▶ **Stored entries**
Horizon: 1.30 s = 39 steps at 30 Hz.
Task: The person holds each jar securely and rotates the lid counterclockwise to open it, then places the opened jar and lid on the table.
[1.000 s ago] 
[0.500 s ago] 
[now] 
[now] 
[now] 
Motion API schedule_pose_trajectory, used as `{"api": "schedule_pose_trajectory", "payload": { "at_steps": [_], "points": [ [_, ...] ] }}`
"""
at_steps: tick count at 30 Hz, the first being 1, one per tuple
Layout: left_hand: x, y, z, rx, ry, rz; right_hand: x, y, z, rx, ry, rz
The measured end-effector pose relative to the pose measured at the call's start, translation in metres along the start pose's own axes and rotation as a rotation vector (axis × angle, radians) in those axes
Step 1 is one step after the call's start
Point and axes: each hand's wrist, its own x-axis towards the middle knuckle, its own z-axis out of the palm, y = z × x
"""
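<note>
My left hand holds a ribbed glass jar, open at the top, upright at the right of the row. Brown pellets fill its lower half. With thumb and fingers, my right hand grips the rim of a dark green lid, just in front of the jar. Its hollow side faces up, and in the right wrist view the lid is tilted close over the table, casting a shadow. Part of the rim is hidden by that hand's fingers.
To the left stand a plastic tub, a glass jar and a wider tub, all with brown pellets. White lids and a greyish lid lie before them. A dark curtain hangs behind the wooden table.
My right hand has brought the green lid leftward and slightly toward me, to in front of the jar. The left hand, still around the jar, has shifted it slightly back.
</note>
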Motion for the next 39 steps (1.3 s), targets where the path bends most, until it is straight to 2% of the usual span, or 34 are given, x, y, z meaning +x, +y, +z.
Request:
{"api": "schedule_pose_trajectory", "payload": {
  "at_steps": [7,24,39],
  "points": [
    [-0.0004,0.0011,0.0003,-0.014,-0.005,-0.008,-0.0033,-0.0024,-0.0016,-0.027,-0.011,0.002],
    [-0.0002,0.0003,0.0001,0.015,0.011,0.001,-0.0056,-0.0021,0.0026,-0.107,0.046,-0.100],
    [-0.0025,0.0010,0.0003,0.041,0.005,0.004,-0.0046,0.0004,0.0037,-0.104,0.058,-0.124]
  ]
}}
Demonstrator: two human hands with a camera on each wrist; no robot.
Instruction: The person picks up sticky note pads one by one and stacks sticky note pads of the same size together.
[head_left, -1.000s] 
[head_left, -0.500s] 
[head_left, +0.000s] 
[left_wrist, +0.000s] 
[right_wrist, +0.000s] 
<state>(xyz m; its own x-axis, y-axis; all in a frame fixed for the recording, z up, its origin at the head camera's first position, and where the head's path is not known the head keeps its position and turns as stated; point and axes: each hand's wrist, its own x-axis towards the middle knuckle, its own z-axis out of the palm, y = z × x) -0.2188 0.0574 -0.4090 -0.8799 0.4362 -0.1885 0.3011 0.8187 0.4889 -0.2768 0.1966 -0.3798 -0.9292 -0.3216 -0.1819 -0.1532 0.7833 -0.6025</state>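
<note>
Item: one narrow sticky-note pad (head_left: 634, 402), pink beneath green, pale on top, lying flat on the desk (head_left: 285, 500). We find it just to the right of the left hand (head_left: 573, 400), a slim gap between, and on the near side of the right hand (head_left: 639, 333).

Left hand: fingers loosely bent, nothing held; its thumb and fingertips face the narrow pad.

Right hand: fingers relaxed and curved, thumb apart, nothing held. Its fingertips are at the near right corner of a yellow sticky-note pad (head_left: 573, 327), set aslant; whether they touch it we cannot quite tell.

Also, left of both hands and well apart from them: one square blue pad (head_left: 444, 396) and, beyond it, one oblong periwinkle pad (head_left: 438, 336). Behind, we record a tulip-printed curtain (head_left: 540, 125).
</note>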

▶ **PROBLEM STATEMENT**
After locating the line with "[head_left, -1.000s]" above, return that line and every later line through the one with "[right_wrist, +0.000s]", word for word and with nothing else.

▶ **SOLUTION FOR THIS TASK**
[head_left, -1.000s] 
[head_left, -0.500s] 
[head_left, +0.000s] 
[left_wrist, +0.000s] 
[right_wrist, +0.000s] 

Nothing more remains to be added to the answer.